Exercise goal
No pictures belong in the copy. Restate the rest of the data exactly.
========
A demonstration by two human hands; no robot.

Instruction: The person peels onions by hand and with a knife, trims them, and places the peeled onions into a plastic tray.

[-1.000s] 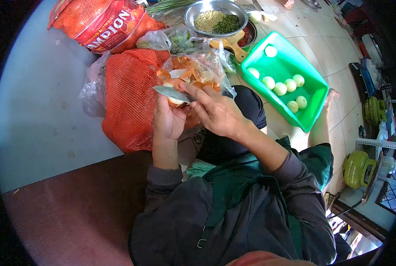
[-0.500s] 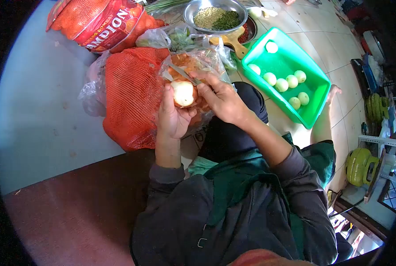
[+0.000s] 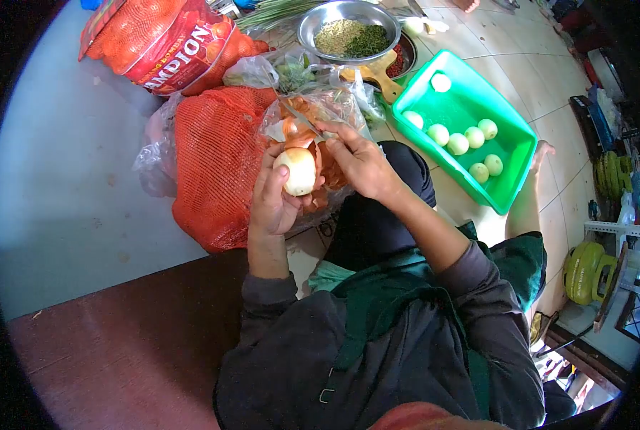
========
Result for this exercise
A demonstration by two human hands; no robot.

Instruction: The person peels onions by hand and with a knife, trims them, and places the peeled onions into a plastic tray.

[-1.000s] 
[-0.500s] 
[+0.000s] 

Nothing further remains to be added to the answer.